Schematic of a mixed aqueous-aprotic type Li-Air battery design

The aqueous/aprotic or mixed Li-air battery design is an attempt to unite advantages of both the aprotic and aqueous battery designs. Although there exist multiple hybrid designs, the common feature of these designs is a separated two-part (one part aqueous and one part aprotic) electrolyte connected by a lithium-conductingmembrane. A lithium metal anode is in contact with the aprotic side of the electrolyte while the porous cathode is in contact with the aqueous side. A lithium-conducting ceramic is typically employed as the membrane joining the two electrolytes.

Solid state

Schematic of solid-state type Li-Air battery design

The solid-state battery design eliminates problems at the anode/cathode interfaces associated with using a liquid electrolyte. It is also attractive from a safety standpoint as organic solvents, currently used in lithium-ion batteries (and employed in the aprotic Li-air battery design), are flammable and at high temperatures the use of an organic electrolyte can lead to rupture and ignition of the battery. Current solid-state Li-air batteries use a lithium anode, a ceramic, glass, or glass-ceramic electrolyte, and a porous carbon cathode. The anode and cathode are typically separated from the electrolyte by polymer-ceramic composites which enhance charge transfer at the anode and electrochemically couple the cathode to the electrolyte. The polymer-ceramic composites serve to reduce the overall impedance of the solid-state Li-air battery. The main drawback of the solid-state battery design is the low conductivity of most glass-ceramic electrolytes. Lithium aluminum germanium phosphate has been found to be an effective electrolyte, but the ionic conductivity of current lithium fast ion conductors are still lower than liquid electrolyte alternatives.


There are many challenges facing the design of Li-air batteries, which currently limits their use to the laboratory. One of the largest challenges lies in keeping the battery protected from the environment. Atmospheric oxygen must be present at the cathode, but the cathode can be degraded by humidity.

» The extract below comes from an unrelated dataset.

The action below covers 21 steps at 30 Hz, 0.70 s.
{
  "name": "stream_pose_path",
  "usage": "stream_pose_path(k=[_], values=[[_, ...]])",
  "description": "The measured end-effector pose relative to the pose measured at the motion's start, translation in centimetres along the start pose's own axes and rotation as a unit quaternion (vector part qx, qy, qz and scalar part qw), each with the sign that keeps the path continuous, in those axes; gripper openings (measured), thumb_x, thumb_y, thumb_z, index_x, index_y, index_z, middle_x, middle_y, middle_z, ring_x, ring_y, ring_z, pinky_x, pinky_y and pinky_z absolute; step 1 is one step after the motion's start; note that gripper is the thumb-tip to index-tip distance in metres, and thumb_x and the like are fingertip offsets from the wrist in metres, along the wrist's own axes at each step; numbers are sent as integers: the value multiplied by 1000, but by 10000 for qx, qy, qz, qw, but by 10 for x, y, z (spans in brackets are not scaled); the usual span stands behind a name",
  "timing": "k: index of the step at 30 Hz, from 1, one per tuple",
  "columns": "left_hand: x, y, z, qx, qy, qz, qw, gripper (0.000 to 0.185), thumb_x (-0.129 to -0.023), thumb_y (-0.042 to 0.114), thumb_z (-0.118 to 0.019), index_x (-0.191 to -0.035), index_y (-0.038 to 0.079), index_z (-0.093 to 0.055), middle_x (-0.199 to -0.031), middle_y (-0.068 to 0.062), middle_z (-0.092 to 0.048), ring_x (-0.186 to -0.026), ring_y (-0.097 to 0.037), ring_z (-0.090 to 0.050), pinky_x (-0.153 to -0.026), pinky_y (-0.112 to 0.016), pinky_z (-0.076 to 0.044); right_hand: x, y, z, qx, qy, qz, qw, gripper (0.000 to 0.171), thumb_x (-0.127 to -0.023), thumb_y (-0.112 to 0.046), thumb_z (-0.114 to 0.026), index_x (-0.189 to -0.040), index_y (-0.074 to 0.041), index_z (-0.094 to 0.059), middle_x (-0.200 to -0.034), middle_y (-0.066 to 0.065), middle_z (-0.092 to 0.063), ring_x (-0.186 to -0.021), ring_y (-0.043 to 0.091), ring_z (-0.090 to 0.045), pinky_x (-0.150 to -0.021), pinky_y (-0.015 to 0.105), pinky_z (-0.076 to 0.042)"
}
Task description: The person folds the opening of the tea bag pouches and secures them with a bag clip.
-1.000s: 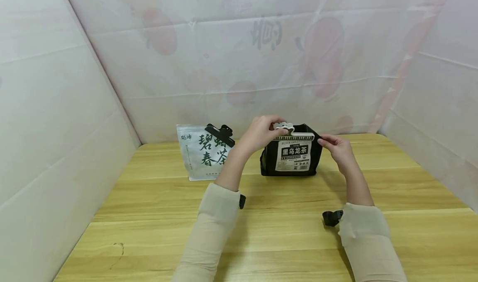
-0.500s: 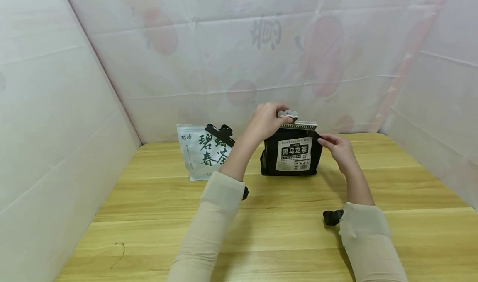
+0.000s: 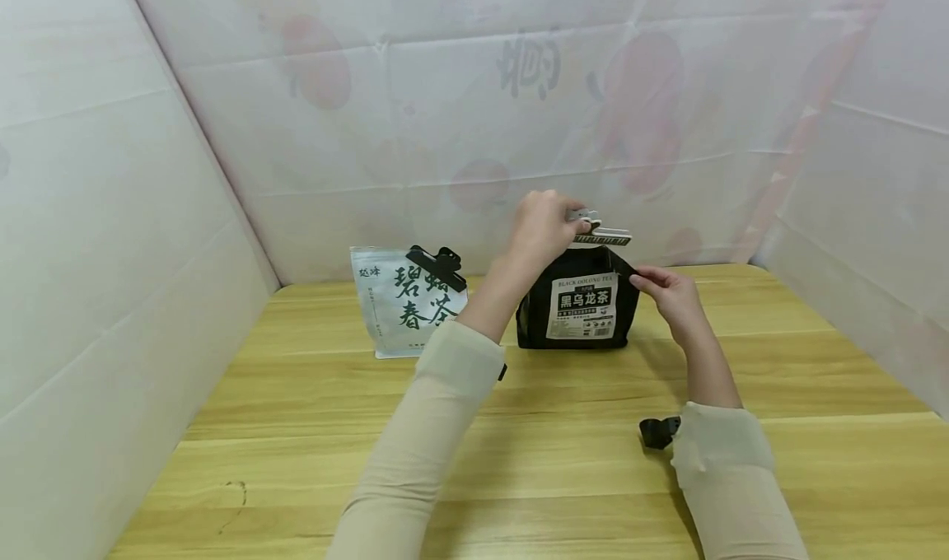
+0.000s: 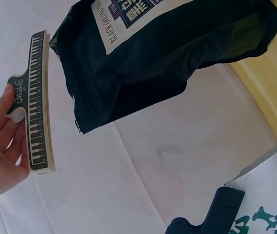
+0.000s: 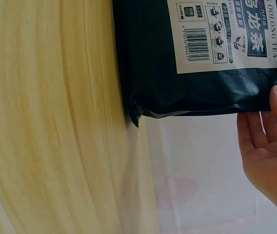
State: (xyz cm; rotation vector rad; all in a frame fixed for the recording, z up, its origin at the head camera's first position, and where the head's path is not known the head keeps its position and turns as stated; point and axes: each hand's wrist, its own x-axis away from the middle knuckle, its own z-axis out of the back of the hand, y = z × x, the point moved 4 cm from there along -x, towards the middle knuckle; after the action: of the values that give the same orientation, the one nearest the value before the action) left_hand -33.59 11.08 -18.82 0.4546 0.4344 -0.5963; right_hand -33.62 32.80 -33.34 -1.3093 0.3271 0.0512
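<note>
Black oolong tea bag (image 3: 581, 305) stands upright on the wooden worktop (image 3: 549, 453), just below the left-hand fingers and touching the right-hand fingers at its top right corner. Contents not visible; top of the bag looks loose and creased, with nothing clamped on it, in the left wrist view (image 4: 163, 58). White label with barcode faces the camera in the right wrist view (image 5: 197, 53).

Left hand (image 3: 544, 229) is raised above the bag top, fingers curled round one end of a piano-key clip (image 3: 602, 233). The clip is clear of the bag, a gap between them. In the left wrist view the clip (image 4: 37, 102) sits pinched at its handle end by the fingers (image 4: 7, 117), keyboard print along its edge; whether its jaws are parted, cannot tell.

Right hand (image 3: 670, 292) pinches the top right corner of the black bag, fingers narrow on the folded edge. Right wrist view shows the fingers (image 5: 265, 131) against the bag's creased rim.

White tea pouch (image 3: 404, 301) stands to the left of the left forearm, well apart from both hands' fingers, green characters on the front. A black clip (image 3: 437, 265) sits clamped on its top right corner, so that pouch is closed; contents not visible.

Beige sleeves (image 3: 430, 436) cover both forearms.
</note>
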Motion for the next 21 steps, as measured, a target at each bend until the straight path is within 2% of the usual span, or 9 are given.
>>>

Most of the current limitations in Li-air battery development are seen at the cathode. One of the problems seen is incomplete discharge due to blockage of the porous carbon cathode with discharge product. The effect of pore size and pore size distribution is still poorly understood. Production of a cathode with high a pore size and ability to hold a large amount of Li2O2 is essential to Li-air battery development. Catalysts have shown promise in creating preferential nucleation of Li2O2 over Li2O, which is irreversible with respect to lithium.


The current anode of choice in Li-air batteries is metallic Li, as Li offers the highest energy density. Due to the reactive nature of Li, the main challenge in anode development is preventing the anode from reacting. New interfacial materials or solid-state electrolytes will prevent anode degradation. Another area of concern when using metallic lithium cathodes is dendrite formation, which will lead to a short circuit within the battery.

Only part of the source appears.